**PROBLEM STATEMENT**
Scan the lines below for the word "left". Copy each line you find it in.

**THE DATA**
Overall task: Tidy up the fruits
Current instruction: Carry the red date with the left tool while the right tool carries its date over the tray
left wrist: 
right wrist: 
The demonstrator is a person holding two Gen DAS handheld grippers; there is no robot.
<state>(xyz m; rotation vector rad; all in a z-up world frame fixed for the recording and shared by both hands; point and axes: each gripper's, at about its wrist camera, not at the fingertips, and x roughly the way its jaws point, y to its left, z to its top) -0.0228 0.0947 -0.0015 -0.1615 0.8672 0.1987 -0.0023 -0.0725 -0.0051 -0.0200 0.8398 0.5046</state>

**ANSWER TO THE PROBLEM**
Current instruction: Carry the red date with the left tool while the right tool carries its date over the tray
left wrist: 
<state>(xyz m; rotation vector rad; all in a z-up world frame fixed for the recording and shared by both hands; point and axes: each gripper's, at about its wrist camera, not at the fingertips, and x roughly the way its jaws point, y to its left, z to its top) -0.0228 0.0947 -0.0015 -0.1615 0.8672 0.1987 -0.0023 -0.0725 -0.0051 -0.0200 0.8398 0.5046</state>

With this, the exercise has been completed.